Even if we buy the assumption that the AIs will opt to respect human property rights, they can gradually get much of our land in other ways, by using some of their superintelligent persuasion powers that we explored in the last chapter to persuade humans to sell some land for a life in luxury. In human-only sectors, they could entice humans to launch political campaigns for allowing land sales. After all, even die-hard bio-Luddites may want to sell some land to save the life of an ill child or to gain immortality. If the humans are educated, entertained and busy, falling birthrates may even shrink their population sizes without machine meddling, as is currently happening in Japan and Germany. This could drive humans extinct in just a few millennia.
Downsides
For some of their most ardent supporters, cyborgs and uploads hold a promise of techno-bliss and life extension for all. Indeed, the prospect of getting uploaded in the future has motivated over a hundred people to have their brains posthumously frozen by the Arizona-based company Alcor. If this technology arrives, however, it’s far from clear that it will be available to everybody. Many of the very wealthiest would presumably use it, but who else? Even if the technology got cheaper, where would the line be drawn? Would the severely brain-damaged be uploaded? Would we upload every gorilla? Every ant? Every plant? Every bacterium? Would the future civilization act like obsessive-compulsive hoarders and try to upload everything, or merely a few interesting examples of each species in the spirit of Noah’s Ark? Perhaps only a few representative examples of each type of human? To the vastly more intelligent entities that would exist at that time, an uploaded human may seem about as interesting as a simulated mouse or snail would seem to us. Although we currently have the technical capability to reanimate old spreadsheet programs from the 1980s in a DOS emulator, most of us don’t find this interesting enough to actually do it.

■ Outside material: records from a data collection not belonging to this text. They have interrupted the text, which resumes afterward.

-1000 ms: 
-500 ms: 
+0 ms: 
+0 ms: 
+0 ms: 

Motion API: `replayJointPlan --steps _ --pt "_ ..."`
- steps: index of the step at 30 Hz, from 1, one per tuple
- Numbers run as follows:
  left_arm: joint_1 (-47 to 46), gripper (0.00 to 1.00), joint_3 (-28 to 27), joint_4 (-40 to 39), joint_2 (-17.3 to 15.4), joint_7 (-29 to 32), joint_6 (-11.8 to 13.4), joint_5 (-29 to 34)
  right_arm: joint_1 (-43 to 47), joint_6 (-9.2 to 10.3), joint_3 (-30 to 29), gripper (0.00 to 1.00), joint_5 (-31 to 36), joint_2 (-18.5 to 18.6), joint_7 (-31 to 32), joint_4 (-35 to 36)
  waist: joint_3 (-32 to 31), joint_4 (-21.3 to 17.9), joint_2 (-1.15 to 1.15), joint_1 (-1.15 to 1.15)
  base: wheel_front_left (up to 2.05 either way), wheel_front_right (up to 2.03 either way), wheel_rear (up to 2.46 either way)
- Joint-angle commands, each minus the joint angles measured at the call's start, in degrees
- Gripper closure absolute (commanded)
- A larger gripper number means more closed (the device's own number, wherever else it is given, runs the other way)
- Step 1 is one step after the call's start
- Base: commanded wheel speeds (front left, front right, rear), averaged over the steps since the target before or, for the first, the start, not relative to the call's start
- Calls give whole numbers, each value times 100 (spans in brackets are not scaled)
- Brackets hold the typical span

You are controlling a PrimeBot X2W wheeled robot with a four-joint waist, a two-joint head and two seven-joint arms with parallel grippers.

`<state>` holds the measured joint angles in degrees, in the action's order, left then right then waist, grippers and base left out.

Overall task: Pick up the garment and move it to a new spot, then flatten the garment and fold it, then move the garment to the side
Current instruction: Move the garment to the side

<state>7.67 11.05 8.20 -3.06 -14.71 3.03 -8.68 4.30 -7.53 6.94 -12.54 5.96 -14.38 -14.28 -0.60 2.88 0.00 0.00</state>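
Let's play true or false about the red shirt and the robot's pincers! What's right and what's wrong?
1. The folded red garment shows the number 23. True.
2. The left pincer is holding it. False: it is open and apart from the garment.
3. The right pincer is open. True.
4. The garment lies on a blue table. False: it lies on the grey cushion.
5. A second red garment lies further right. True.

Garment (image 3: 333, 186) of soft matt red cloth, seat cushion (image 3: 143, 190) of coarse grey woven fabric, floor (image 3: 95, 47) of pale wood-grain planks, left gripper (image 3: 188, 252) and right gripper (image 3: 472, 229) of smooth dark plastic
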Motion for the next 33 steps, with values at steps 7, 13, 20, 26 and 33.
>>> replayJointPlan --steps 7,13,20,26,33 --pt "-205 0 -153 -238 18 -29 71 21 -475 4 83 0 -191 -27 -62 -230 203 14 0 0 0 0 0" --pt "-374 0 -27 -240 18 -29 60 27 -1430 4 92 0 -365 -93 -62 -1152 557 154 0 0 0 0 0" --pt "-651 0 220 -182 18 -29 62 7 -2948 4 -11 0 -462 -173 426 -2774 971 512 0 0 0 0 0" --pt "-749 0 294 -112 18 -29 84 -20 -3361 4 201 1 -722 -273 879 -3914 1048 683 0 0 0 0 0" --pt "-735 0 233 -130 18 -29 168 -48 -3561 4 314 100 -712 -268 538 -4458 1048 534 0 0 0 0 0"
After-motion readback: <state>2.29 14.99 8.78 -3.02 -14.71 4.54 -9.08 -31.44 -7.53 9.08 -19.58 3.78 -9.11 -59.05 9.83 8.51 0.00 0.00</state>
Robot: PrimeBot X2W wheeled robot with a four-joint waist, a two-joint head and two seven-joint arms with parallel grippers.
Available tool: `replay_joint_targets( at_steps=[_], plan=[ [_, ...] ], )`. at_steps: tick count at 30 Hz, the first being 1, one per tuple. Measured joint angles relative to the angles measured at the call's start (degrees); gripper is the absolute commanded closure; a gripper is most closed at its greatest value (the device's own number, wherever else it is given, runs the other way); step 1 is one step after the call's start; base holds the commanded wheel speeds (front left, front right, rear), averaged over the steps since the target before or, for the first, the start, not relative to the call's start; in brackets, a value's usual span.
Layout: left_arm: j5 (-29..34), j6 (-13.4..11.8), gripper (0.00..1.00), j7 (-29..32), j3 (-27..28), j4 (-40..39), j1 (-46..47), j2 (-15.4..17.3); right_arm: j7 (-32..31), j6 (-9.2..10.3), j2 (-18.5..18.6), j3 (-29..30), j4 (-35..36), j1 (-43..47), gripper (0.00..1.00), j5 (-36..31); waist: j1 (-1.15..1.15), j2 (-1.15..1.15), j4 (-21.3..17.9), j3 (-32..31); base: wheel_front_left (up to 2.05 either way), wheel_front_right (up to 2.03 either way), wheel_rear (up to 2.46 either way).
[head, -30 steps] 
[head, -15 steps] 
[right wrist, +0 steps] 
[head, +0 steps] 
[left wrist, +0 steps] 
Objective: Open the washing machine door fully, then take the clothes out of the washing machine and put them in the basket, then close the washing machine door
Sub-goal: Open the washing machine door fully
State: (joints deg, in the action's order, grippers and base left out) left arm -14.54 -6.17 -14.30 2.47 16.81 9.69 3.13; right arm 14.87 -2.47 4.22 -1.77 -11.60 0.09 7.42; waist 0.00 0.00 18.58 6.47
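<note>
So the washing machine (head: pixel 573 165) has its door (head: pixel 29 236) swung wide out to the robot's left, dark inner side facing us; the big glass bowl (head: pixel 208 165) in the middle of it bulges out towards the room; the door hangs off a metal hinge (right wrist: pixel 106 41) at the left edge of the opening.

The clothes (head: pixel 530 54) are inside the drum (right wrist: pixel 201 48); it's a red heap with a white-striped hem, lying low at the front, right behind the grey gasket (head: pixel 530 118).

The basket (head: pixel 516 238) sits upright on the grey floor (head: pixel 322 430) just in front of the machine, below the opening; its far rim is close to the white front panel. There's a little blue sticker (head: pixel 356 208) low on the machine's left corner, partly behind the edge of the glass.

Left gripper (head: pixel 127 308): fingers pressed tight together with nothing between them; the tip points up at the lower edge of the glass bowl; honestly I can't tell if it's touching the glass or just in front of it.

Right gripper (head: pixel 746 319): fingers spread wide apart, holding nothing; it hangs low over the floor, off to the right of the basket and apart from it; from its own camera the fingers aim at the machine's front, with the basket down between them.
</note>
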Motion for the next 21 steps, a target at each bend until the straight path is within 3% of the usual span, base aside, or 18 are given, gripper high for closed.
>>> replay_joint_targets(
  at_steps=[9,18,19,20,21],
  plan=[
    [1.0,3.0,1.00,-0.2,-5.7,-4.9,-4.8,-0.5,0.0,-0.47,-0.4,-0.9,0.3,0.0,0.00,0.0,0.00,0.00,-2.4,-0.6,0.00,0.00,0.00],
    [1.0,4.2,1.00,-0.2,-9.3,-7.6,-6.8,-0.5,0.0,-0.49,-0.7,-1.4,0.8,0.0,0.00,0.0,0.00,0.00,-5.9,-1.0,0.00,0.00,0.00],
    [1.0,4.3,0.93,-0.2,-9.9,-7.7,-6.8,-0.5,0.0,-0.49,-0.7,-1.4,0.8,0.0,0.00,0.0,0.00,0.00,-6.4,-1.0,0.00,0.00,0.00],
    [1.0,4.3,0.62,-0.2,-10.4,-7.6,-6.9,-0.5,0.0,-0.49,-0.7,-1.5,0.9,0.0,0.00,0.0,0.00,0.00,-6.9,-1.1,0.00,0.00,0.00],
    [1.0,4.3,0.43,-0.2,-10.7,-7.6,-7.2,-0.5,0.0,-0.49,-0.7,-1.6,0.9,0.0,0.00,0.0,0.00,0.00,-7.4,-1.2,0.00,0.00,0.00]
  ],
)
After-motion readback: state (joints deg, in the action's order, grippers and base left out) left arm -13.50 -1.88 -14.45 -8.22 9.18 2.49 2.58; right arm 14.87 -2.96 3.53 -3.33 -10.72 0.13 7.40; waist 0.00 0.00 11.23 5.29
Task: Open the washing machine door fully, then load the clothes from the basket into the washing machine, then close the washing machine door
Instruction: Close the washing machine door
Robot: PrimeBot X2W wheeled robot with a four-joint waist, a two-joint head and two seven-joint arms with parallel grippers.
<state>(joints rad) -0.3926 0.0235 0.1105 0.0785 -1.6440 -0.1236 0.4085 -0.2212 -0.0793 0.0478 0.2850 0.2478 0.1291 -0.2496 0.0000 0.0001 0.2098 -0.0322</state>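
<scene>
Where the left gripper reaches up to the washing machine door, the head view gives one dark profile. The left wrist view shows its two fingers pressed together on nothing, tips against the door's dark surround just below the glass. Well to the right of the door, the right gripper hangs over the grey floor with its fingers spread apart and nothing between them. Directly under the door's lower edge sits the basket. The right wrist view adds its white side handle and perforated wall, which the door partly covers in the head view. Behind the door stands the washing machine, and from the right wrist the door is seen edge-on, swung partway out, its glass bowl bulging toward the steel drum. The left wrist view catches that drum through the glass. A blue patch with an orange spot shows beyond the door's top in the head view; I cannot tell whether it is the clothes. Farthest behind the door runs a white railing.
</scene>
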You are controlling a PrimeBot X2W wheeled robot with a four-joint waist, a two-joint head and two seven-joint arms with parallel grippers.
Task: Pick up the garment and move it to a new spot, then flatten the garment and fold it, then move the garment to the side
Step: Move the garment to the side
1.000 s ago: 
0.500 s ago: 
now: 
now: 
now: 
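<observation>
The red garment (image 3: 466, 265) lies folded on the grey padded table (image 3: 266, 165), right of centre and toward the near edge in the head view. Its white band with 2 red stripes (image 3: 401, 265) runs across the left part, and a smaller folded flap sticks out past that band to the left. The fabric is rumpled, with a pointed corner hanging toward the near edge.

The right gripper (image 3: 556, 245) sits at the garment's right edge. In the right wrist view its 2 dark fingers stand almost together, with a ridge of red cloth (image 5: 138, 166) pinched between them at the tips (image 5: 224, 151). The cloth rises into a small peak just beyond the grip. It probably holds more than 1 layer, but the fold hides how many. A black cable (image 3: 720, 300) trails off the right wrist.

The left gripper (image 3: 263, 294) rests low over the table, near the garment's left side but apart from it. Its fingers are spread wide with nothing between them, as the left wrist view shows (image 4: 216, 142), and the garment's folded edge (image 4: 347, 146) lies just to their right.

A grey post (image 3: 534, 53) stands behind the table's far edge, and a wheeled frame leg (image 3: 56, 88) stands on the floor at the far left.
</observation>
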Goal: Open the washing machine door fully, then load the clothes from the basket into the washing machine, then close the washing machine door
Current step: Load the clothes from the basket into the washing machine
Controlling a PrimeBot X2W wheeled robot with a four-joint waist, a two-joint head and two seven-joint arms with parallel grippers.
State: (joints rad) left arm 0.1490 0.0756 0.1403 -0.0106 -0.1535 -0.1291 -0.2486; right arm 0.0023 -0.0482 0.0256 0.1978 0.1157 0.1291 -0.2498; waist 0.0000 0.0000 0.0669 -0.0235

Many people may dislike this libertarian-utopia scenario because it allows preventable suffering. Since the only sacred principle is property rights, nothing prevents the sort of suffering that abounds in today’s world from continuing in the human and mixed zones. While some people thrive, others may end up living in squalor and indentured servitude, or suffer from violence, fear, repression or depression. For example, Marshall Brain’s 2003 novel Manna describes how AI progress in a libertarian economic system makes most Americans unemployable and condemned to live out the rest of their lives in drab and dreary robot-operated social-welfare housing projects. Much like farm animals, they’re kept fed, healthy and safe in cramped conditions where the rich never need to see them. Birth control medication in the water ensures that they don’t have children, so most of the population gets phased out to leave the remaining rich with larger shares of the robot-produced wealth.